Required action:
Write the data out again, exactly as given.
# # # # # # #
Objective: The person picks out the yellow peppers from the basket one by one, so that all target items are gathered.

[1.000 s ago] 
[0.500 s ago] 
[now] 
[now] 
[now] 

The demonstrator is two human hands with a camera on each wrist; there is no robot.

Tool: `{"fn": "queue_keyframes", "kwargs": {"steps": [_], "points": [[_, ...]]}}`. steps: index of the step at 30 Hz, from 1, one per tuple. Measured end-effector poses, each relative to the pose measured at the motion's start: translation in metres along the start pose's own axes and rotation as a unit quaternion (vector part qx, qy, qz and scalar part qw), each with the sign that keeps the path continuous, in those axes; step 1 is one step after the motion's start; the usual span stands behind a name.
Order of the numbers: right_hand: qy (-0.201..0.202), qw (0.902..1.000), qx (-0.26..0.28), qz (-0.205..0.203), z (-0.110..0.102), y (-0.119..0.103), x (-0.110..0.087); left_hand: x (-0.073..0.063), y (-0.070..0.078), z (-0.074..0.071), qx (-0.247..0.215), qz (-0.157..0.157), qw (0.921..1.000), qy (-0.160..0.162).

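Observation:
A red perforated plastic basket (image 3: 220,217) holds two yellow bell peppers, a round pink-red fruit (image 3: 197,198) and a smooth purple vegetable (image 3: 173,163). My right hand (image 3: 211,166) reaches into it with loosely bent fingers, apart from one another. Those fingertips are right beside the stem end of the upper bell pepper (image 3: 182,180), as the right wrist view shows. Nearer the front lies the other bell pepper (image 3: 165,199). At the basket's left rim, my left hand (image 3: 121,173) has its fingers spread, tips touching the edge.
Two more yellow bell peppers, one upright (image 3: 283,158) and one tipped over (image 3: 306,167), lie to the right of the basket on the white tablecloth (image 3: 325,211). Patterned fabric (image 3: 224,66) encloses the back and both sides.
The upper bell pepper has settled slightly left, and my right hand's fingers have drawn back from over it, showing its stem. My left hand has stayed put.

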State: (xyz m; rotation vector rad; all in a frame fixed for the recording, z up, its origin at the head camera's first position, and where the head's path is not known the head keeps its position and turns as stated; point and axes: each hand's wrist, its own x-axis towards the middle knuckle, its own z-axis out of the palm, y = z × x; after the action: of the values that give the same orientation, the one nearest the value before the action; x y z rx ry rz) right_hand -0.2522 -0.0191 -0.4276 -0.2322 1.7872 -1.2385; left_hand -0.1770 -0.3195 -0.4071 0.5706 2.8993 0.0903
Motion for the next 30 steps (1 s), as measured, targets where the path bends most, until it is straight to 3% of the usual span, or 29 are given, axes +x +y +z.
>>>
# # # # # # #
Response to the exercise:
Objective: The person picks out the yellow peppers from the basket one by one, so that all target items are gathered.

[1.000 s ago] 
[0.500 s ago] 
[now] 
[now] 
[now] 

The demonstrator is two human hands with a camera on each wrist; there is no robot.

Tool: `{"fn": "queue_keyframes", "kwargs": {"steps": [_], "points": [[_, ...]]}}`. steps: index of the step at 30 Hz, from 1, one per tuple. Measured end-effector poses, each relative to the pose measured at the motion's start: translation in metres along the start pose's own axes and rotation as a unit quaternion (vector part qx, qy, qz and scalar part qw), each with the sign that keeps the path continuous, in those axes; step 1 is one step after the motion's start; the usual span stands behind a name.
Order of the numbers: right_hand: qy (-0.201..0.202), qw (0.902..1.000), qx (-0.26..0.28), qz (-0.205..0.203), z (-0.110..0.102), y (-0.119..0.103), x (-0.110..0.087); left_hand: x (-0.073..0.063), y (-0.070..0.078), z (-0.074..0.071), qx (-0.247..0.215), qz (-0.157..0.157), qw (0.921..1.000), qy (-0.160..0.162).

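Observation:
A red perforated plastic basket (image 3: 220,217) holds two yellow bell peppers, a round pink-red fruit (image 3: 197,198) and a smooth purple vegetable (image 3: 173,163). My right hand (image 3: 211,166) reaches into it with loosely bent fingers, apart from one another. Those fingertips are right beside the stem end of the upper bell pepper (image 3: 182,180), as the right wrist view shows. Nearer the front lies the other bell pepper (image 3: 165,199). At the basket's left rim, my left hand (image 3: 121,173) has its fingers spread, tips touching the edge.
Two more yellow bell peppers, one upright (image 3: 283,158) and one tipped over (image 3: 306,167), lie to the right of the basket on the white tablecloth (image 3: 325,211). Patterned fabric (image 3: 224,66) encloses the back and both sides.
The upper bell pepper has settled slightly left, and my right hand's fingers have drawn back from over it, showing its stem. My left hand has stayed put.
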
State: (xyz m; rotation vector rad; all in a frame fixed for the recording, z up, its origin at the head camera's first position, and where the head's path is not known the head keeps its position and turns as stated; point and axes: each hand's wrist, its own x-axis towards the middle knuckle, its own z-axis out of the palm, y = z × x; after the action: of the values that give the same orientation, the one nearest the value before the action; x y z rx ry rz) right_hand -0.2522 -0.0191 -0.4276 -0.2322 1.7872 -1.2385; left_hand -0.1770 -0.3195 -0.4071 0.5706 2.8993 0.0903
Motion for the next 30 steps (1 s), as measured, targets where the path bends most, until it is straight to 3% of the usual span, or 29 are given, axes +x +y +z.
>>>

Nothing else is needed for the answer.